Ntozake Shange, ‘For Colored Girls’ Playwright, Dies at 70

Ntozake Shange (Credit: Simon & Schuster)

Ntozake Shange, a playwright, poet, performer and novelist who wrote the award-winning play For Colored Girls Who Have Considered Suicide/When the Rainbow Is Enuf, died Saturday. She was 70.

“To our extended family and friends, it is with sorrow that we inform you that our loved one, Ntozake Shange, passed away peacefully in her sleep in the early morning of October 27, 2018,” her family tweeted Saturday afternoon. “Memorial information/details will follow at a later date.”

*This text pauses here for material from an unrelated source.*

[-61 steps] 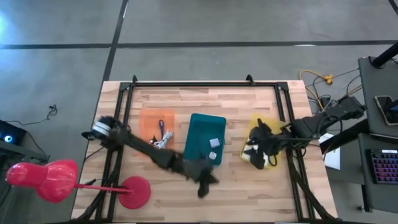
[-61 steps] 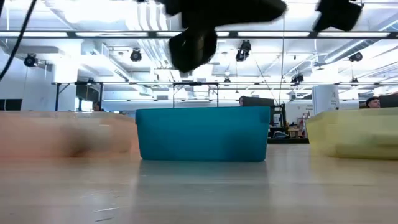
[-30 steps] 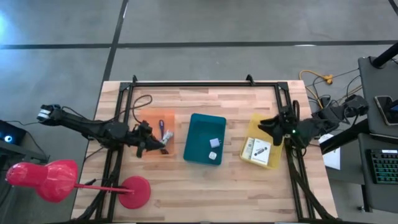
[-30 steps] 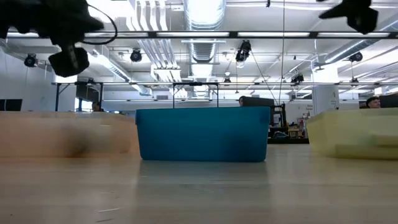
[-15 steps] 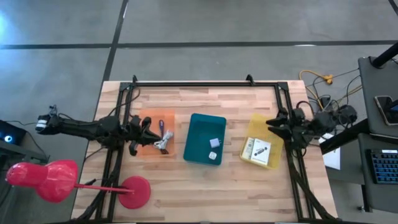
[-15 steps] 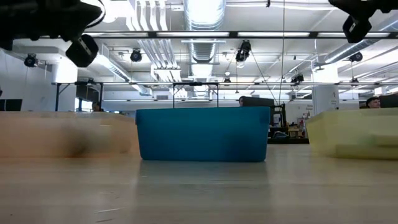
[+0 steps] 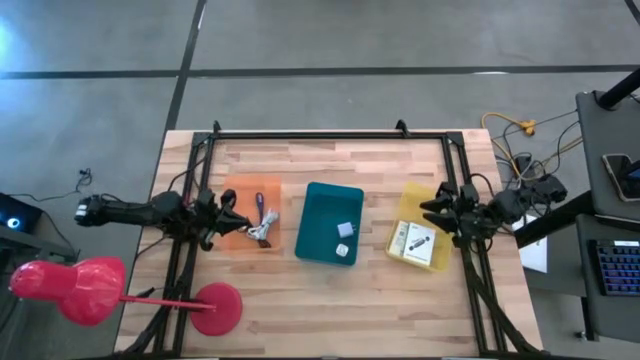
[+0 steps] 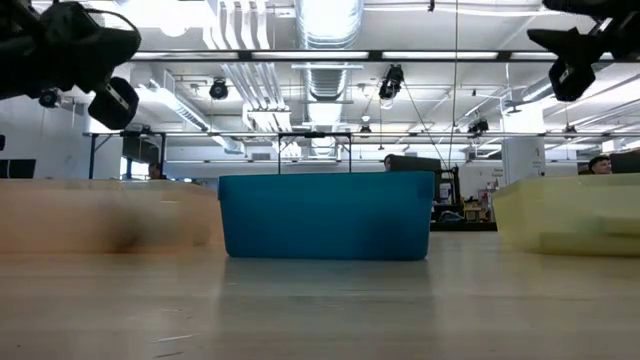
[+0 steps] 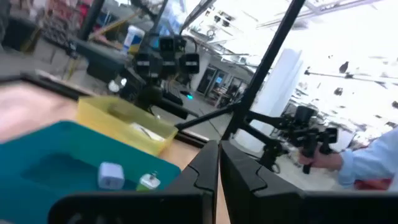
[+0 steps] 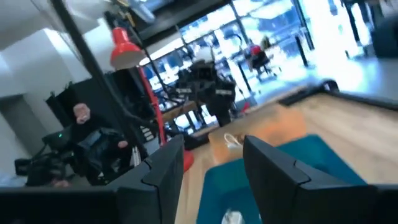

The writer’s daughter, Savannah Shange, told The Associated Press her mother died at an assisted living facility in Bowie, Maryland. She suffered several strokes since 2004.

Shange was best known for her Obie Award-winning and Tony nominated play, For Colored Girls — a series of interwoven poems set to music in an art form she described as “choreopoem.”

Her other 15 plays include A Photograph: A Study of Cruelty (1977), Boogie Woogie Landscapes (1977), Spell No. 7 (1979) and Black and White Two Dimensional Planes (1979).

For Colored Girls
“For Colored Girls” opened off Broadway in 1975.

For Colored Girls debuted at a public theater in Manhattan in 1975, and moved to Broadway the following year. It addresses racism, sexism, and rape experienced by seven black women.

“She spoke for, and in fact embodied the ongoing struggle of black women and girls to live with dignity and respect in the context of systemic racism, sexism and oppression,” Savannah Shange told The Associated Press about her mother.

Tyler Perry adapted the play into an award-winning 2010 feature film starring Kimberly Elise, Janet Jackson, Loretta Devine, Thandie Newton, Anika Noni Rose, Tessa Thompson, Phylicia Rashad, Whoopi Goldberg, Macy Gray and Kerry Washington.

Washington tweeted a tribute to Shange on Saturday, writing: “So grateful for her vision and voice.”

On Sunday, Perry posted a picture of Shange with the cast of the film, For Colored Girls.

“Thank you Ntozake Shange for your beautiful and incredible gifts,” the director captioned his Instagram post. “May God bless and rest your soul. For Colored Girls who have used their gifts to change the world.”

Born Paulette Williams in Trenton, New Jersey in 1948, Shange graduated from Barnard College and received a master’s degree from the University of Southern California, according to her website.

In addition to her daughter, she is survived by her sisters, fellow playwright Ifa Bayeza, Bisa Williams, brother Paul T. Williams, Jr. and a granddaughter, Harriet Shange-Watkins.